Like MP3 or AAC, AC-3 uses masking properties of sounds to achieve its compression. Input uncompressed PCM samples must be 32, 44.1 or 48 kHz on up to 20 bits.
- The first step in the encoding process is to transform the representation of audio from a sequence of PCM time samples into a sequence of frequencies coefficients blocks. This is done in the analysis filter bank. Overlapping blocks of 512 time samples are multiplied by a time window and transformed into the frequency domain. Due to the overlapping blocks, each PCM input sample is represented in two sequential transformed blocks. The frequency domain representation may then be decimated by a factor of two so that each block contains 256 frequency coefficients. The individual frequency coefficients are represented in binary exponential notation as a binary exponent and a mantissa.
- The set of exponents is encoded into a coarse representation of the signal spectrum which is referred to as the spectral envelope.
- This spectral envelope is used by the core bit allocation routine which determines how many bits to use to encode each individual mantissa.
- The mantissa is quantized according to the bit allocation informations.
- The spectral envelope and the coarsely quantized mantissas for 6 audio blocks (1536 audio samples) are formatted into an AC-3 frame.

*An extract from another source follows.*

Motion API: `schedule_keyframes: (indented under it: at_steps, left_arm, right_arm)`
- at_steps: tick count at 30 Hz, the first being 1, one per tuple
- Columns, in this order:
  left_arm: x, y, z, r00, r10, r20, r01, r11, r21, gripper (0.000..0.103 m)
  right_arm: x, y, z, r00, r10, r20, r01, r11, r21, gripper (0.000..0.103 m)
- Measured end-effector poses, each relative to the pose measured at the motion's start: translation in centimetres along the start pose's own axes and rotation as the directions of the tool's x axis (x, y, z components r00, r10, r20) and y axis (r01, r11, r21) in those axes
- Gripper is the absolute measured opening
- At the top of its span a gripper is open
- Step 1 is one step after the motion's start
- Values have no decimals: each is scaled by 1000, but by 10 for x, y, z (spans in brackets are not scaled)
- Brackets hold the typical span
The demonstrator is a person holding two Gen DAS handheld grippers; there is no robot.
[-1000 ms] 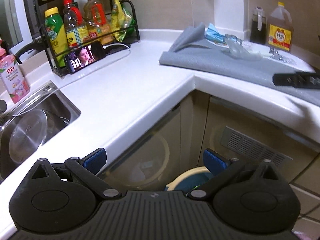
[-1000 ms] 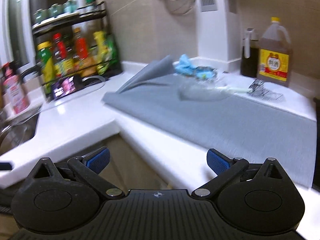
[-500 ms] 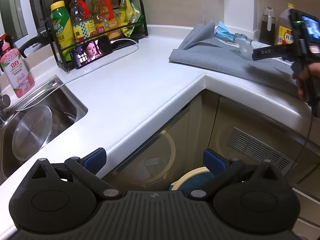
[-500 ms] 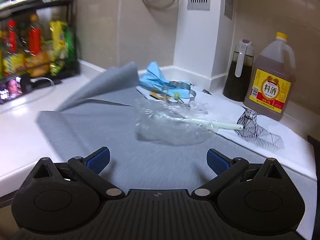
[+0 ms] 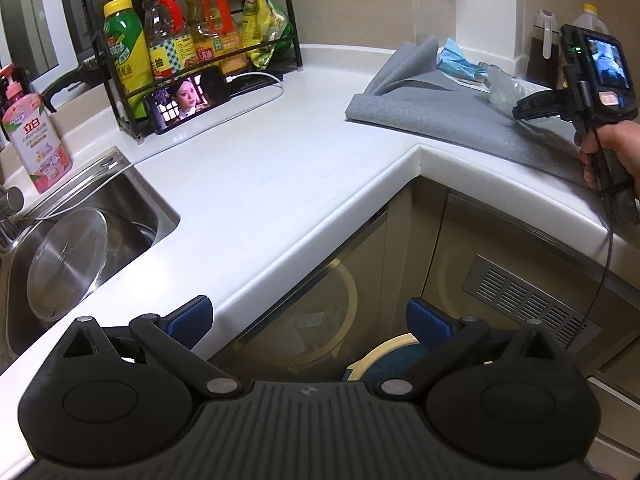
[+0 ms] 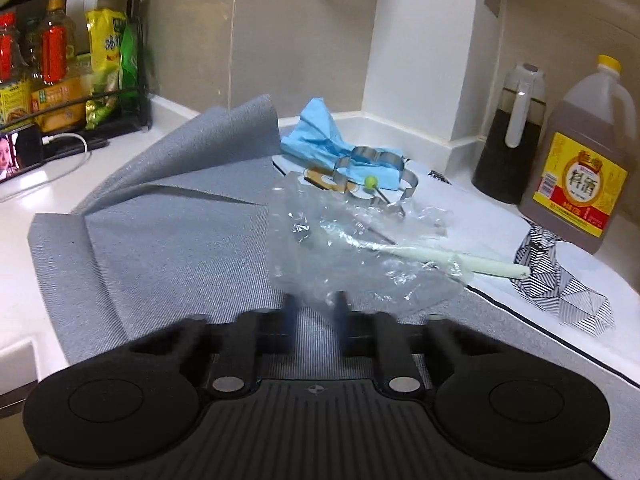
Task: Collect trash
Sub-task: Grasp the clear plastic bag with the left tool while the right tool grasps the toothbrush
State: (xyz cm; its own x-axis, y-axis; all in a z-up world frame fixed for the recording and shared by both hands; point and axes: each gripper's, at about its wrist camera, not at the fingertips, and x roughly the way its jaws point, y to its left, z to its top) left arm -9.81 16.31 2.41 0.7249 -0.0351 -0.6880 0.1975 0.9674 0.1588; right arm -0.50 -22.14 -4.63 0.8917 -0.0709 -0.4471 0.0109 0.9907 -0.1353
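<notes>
Crinkled clear plastic wrap (image 6: 352,256) on woven grey mat (image 6: 168,248); right gripper (image 6: 314,316) fingers just closing on its near edge. Left gripper (image 5: 308,320) fingers spread wide, empty.

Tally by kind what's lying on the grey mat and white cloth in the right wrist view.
Crumpled clear plastic bag: 1
Crumpled blue paper napkin: 1
Flower-shaped metal cookie cutter: 1
Pale green stick: 1
Green-headed metal pick: 1
Total: 5

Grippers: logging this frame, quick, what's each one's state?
Left gripper: open, empty.
Right gripper: jaws just closing on the clear plastic wrap's near edge.
</notes>
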Motion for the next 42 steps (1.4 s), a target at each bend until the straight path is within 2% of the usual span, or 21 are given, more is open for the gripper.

- The AC-3 bit stream (from 32 to 640 kbps) is a sequence of AC-3 frames.
AC-3 utilizations
Dolby AC-3 is used intensively in the cinema at 640 kbps data rate. The THX quality label is also in 95% of the cases based on some AC-3 installations. It is used on laserdiscs at 384 kbps bitrate, and now in DVD at similar bitrates. The 5 channels of the old Dolby Pro-Logic are extracted from the 2 stereo channels, so they only reproduce parts of the audio spectrum range. As AC-3 provides only full range channels, its sound is really much better in terms of quality and spatialisation. You can notice that an AC-3 bitstream can carry a Pro-Logic signal in its two front channels for compatibility with old systems.
One of the main advantages of AC-3 is its utilization: since several years, it has intensively been used, so it became a real world "standard".